WHAT THIS TASK INVOLVES:
Strip the pictures, then copy the remaining data exactly as it stands.

RECORDED DATA:
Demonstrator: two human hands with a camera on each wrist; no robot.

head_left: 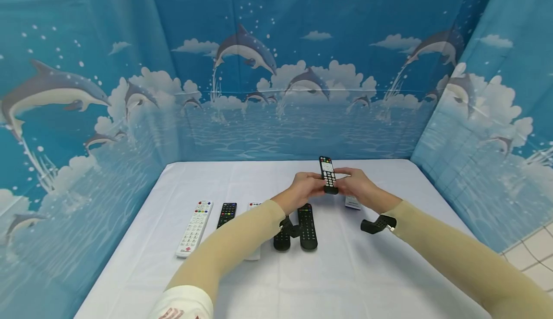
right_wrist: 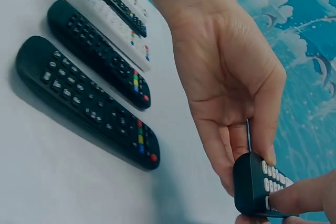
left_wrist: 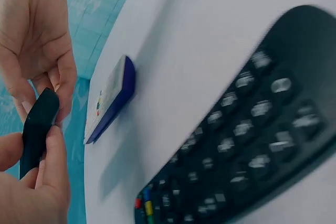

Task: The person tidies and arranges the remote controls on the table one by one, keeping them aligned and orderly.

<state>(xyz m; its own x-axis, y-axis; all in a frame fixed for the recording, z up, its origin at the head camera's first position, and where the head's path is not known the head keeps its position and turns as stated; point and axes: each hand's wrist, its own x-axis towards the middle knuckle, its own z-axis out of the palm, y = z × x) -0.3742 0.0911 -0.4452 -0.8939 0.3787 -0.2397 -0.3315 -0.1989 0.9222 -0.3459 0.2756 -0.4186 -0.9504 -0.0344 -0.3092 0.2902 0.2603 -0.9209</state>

EXERCISE ANSWER:
Demonstrator: two human hands with a camera on each wrist; no robot.

head_left: 
right_wrist: 
left_wrist: 

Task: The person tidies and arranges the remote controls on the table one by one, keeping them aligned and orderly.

<state>(xyz m; its own x-axis, y-axis; all in a frame fixed for the recording, z up, its origin at the head camera's first position, and where the head's path is not known the head keeps its position and turns as stated; point and axes: each hand's wrist, its own x-axis towards the middle knuckle, its own z-axis out of the palm, y = z × x) -0.3742 0.0911 -0.4452 -0.8939 0.3787 -0.2397 -0.3315 -0.1989 0.9222 -0.3459 0.2756 -0.4186 -0.9504 -0.0344 -0.3092 0.2902 0.2603 -0.9209</state>

The response to this exercise has been given in full.